Мой старший брат не принимал участия в этих вылазках, так как сам в то время был членом скаутской организации. Меня же в скауты не приняли по причине моего малолетства. Я, таким образом, считал себя как бы объявленным вне закона и находил удовлетворение в том, что вел партизанскую войну против этой организации пай-мальчиков, с которой поклялся не иметь ничего общего и бороться всеми имевшимися в моем распоряжении средствами.

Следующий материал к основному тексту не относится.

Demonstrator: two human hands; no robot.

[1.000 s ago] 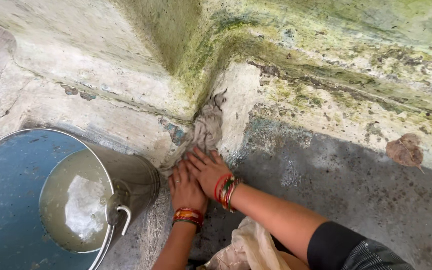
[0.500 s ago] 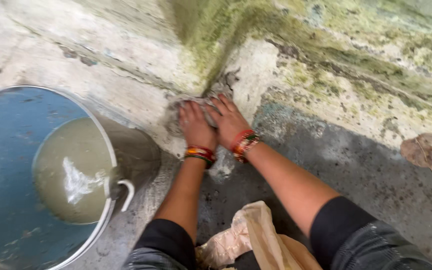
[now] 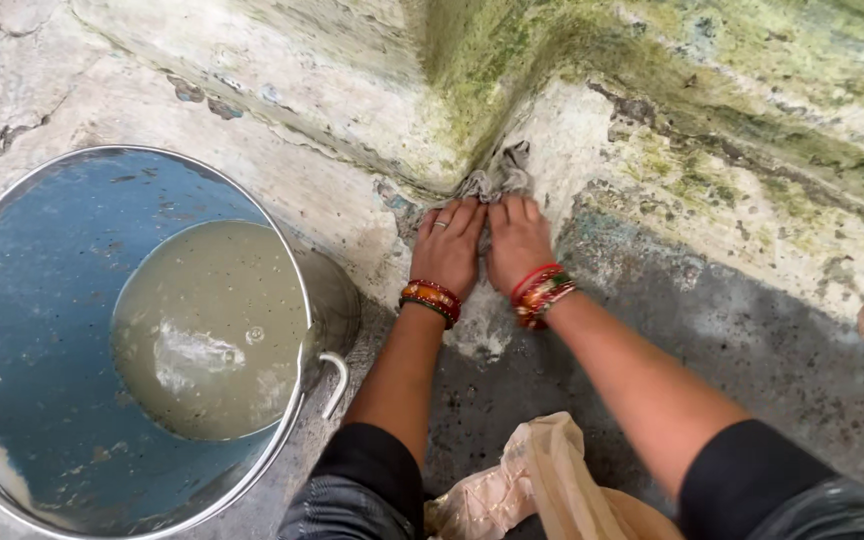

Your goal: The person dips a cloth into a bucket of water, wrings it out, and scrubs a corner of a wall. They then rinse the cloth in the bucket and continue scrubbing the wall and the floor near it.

Самой любимой моей комнатой в нашей новой квартире был зал (так мы называли комнату с тремя окнами). Потолок в ней был не белого, как это обычно делается, а темно-красного цвета, щедро украшенный по краям разноцветной лепкой. Этим потолком я лично способен был любоваться словно произведением искусства. Но главным украшением этой комнаты являлся камин, который, кстати сказать, мы никогда не топили, так как, чтобы нагреть помещение с его помощью, потребовался бы чуть ли не целый воз дров. Топили обычно кафельную голландскую печь, установленную в небольшом треугольном коридорчике, в который выходили двери всех трех наших комнат. Печь была расположена так, что обогревала все три комнаты сразу. Камин, в сущности, нужен был не для тепла, а скорее для красоты, для престижа, для уюта.